Tuesday, October 4, 2016

The Imagination of Anita Raja

Millions of readers have loved Elena Ferrante's books, but until yesterday nobody knew who the author really was. Now that a journalist has outed Anita Raja as the author, we can see that the books are not autobiographical, but works of imagination:
That series, which follows the lives of two girls in a poor neighborhood in Naples from childhood to maturity, feels so powerfully authentic that many readers have assumed it reflected Ms. Ferrante’s own experience. But as it turns out, Ms. Raja’s history is very different from those of her heroines, Elena Greco and Lina Cerullo. Ms. Raja was born in Naples, but she moved to Rome at the age of 3 and grew up there. Her father was Neapolitan, but not poor — he was a magistrate. Her mother was a German Jew who fled to Italy in the 1930s to escape Nazism, and who lost most of her family to the Holocaust. None of these facts could be gleaned from the novels.
To an American the difference between growing up in Rome and growing up in Naples may not seem like much, but it seems huge to Italians, like the difference between New York and New Orleans. And like so many other books about life among the poor, these turn out to have been written by a highly educated member of the upper middle class. Novel writing demands knowledge of places and their people, but also imagination, and a writer with sufficient talent can make the imagined seem real.

1 comment:

G. Verloren said...

In my mind, there are a few key qualities required in being able to write "well" (id est, believeably, respectfully, and entertainingly) about people and experiences different than yourself.

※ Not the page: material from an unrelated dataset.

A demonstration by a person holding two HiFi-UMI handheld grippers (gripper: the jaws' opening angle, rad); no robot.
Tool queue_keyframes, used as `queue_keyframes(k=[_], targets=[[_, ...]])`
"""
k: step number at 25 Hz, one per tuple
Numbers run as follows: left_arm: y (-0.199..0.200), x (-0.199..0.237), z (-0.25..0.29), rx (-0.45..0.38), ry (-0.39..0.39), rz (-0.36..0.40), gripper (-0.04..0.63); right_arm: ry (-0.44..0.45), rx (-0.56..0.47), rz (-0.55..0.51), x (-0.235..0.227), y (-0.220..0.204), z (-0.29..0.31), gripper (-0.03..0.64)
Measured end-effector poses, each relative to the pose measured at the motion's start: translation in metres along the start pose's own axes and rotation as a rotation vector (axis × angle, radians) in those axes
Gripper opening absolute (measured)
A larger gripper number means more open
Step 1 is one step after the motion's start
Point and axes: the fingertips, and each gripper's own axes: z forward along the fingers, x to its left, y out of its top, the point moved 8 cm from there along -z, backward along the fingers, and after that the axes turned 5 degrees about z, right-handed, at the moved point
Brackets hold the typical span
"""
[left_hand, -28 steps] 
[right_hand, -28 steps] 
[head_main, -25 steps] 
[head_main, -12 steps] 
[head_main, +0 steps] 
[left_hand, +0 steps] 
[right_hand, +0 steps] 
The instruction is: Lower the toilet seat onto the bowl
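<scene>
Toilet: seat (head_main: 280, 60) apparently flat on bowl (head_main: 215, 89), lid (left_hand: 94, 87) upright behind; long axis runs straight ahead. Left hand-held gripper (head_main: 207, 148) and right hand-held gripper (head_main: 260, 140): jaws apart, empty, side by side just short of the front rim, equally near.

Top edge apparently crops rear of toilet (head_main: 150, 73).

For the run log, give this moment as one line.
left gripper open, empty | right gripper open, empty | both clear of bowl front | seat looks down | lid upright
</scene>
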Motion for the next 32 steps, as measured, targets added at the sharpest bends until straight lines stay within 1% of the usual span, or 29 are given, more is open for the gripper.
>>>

First is a healthy degree of empathy. If you're trying to convey a life or an experience you've never actually lived, you need to draw from the experiences of those who actually have lived it. If you don't do everything you reasonably can to place yourself in their shoes to whatever degree is possible, to get as real as possible a notion of what they've gone through, and to touch upon the essential truth of their circumstances, you're going to miss the mark on accurately representing them - possibly catastrophically.

Second is compassion. If you don't feel any compassion toward your subject, if you are unmoved by their unique difficulties and their troubles in life (even if you don't necessarily agree with them in many ways), then it is impossible to convey them in a way that will evoke compassion in your readers - and that results in flat, lifeless, unlikeable, unbelieveable characters whom people won't want nor bother to read about. A story can be technically accurate in its portrayal of others, but still remain lifeless and soulless because the author doesn't care about (or even actively derides) the people or experiences they are describing.

Third is curiosity. This reinforces the first two - if you're curious about other people, it's easier to empathize with and accurately learn about their situations, and it's likewise easier to transition from simple interest in your subject to genuine compassion for them. But curiosity also serves another purpose - it is often self evident in writing, and with minimal effort it becomes contagious. People are more likely to be curious about what you have to say with your work if it's clear to them that the work itself came from a place of curiosity. Your own interest and enthusiasm, when apparant through the writing itself, inspires the reader to show interest and curiosity of their own.

These are just a few qualities, although I'm sure others could be argued to apply equally well. But these in particular stand out in my mind, and serve as a solid foundation for other qualities that may come to mind.